┌─ PROVIDED DATA

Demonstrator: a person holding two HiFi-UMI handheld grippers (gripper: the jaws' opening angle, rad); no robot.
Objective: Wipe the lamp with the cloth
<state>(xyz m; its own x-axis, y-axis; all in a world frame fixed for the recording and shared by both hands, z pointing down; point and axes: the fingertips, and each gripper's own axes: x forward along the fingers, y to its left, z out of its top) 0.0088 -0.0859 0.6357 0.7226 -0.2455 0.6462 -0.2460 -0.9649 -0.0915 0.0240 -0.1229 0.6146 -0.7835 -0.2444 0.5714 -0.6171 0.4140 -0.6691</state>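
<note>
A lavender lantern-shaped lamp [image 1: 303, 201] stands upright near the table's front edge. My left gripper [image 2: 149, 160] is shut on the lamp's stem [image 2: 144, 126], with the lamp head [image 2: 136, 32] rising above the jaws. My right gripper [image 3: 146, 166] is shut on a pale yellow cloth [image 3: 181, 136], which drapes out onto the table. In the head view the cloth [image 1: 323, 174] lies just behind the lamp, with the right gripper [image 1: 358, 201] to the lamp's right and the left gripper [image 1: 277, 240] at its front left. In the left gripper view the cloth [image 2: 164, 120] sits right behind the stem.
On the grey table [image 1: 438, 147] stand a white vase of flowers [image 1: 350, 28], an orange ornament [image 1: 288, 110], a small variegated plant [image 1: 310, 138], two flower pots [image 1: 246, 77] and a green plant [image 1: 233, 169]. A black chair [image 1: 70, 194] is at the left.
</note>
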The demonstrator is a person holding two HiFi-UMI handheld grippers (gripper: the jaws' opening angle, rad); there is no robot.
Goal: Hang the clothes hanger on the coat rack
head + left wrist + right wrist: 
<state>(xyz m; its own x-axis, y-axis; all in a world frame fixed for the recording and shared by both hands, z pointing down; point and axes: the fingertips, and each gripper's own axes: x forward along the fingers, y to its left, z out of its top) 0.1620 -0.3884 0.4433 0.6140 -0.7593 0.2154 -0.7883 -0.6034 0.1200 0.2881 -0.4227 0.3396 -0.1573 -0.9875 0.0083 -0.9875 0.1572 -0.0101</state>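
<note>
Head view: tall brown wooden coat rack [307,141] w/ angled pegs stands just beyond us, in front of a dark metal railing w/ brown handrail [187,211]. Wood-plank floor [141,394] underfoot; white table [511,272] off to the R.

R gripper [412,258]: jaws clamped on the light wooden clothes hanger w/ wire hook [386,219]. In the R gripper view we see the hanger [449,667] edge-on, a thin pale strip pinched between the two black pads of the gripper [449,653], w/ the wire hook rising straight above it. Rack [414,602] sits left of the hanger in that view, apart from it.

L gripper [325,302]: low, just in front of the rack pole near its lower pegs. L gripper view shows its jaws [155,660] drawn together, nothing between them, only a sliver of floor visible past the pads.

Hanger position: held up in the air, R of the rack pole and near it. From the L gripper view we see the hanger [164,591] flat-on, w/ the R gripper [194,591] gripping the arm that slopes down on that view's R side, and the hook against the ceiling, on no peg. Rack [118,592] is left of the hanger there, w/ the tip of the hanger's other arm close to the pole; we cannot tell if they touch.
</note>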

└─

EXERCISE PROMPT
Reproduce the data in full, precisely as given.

SOLUTION
Demonstrator: a person holding two HiFi-UMI handheld grippers (gripper: the jaws' opening angle, rad); no robot.
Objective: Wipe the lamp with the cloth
<state>(xyz m; its own x-axis, y-axis; all in a world frame fixed for the recording and shared by both hands, z pointing down; point and axes: the fingertips, and each gripper's own axes: x forward along the fingers, y to its left, z out of its top) 0.0088 -0.0859 0.6357 0.7226 -0.2455 0.6462 -0.2460 -0.9649 -0.0915 0.0240 -0.1229 0.6146 -0.7835 -0.2444 0.5714 -0.6171 0.4140 -0.6691</state>
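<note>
A lavender lantern-shaped lamp [image 1: 303, 201] stands upright near the table's front edge. My left gripper [image 2: 149, 160] is shut on the lamp's stem [image 2: 144, 126], with the lamp head [image 2: 136, 32] rising above the jaws. My right gripper [image 3: 146, 166] is shut on a pale yellow cloth [image 3: 181, 136], which drapes out onto the table. In the head view the cloth [image 1: 323, 174] lies just behind the lamp, with the right gripper [image 1: 358, 201] to the lamp's right and the left gripper [image 1: 277, 240] at its front left. In the left gripper view the cloth [image 2: 164, 120] sits right behind the stem.
On the grey table [image 1: 438, 147] stand a white vase of flowers [image 1: 350, 28], an orange ornament [image 1: 288, 110], a small variegated plant [image 1: 310, 138], two flower pots [image 1: 246, 77] and a green plant [image 1: 233, 169]. A black chair [image 1: 70, 194] is at the left.
</note>
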The demonstrator is a person holding two HiFi-UMI handheld grippers (gripper: the jaws' opening angle, rad); there is no robot.
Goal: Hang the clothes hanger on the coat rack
head + left wrist + right wrist: 
<state>(xyz m; its own x-axis, y-axis; all in a world frame fixed for the recording and shared by both hands, z pointing down; point and axes: the fingertips, and each gripper's own axes: x forward along the fingers, y to its left, z out of its top) 0.1620 -0.3884 0.4433 0.6140 -0.7593 0.2154 -0.7883 -0.6034 0.1200 0.2881 -0.4227 0.3396 -0.1573 -0.9875 0.0083 -0.9875 0.1572 -0.0101</state>
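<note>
Head view: tall brown wooden coat rack [307,141] w/ angled pegs stands just beyond us, in front of a dark metal railing w/ brown handrail [187,211]. Wood-plank floor [141,394] underfoot; white table [511,272] off to the R.

R gripper [412,258]: jaws clamped on the light wooden clothes hanger w/ wire hook [386,219]. In the R gripper view we see the hanger [449,667] edge-on, a thin pale strip pinched between the two black pads of the gripper [449,653], w/ the wire hook rising straight above it. Rack [414,602] sits left of the hanger in that view, apart from it.

L gripper [325,302]: low, just in front of the rack pole near its lower pegs. L gripper view shows its jaws [155,660] drawn together, nothing between them, only a sliver of floor visible past the pads.

Hanger position: held up in the air, R of the rack pole and near it. From the L gripper view we see the hanger [164,591] flat-on, w/ the R gripper [194,591] gripping the arm that slopes down on that view's R side, and the hook against the ceiling, on no peg. Rack [118,592] is left of the hanger there, w/ the tip of the hanger's other arm close to the pole; we cannot tell if they touch.
</note>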

Nothing else is required to complete this exercise.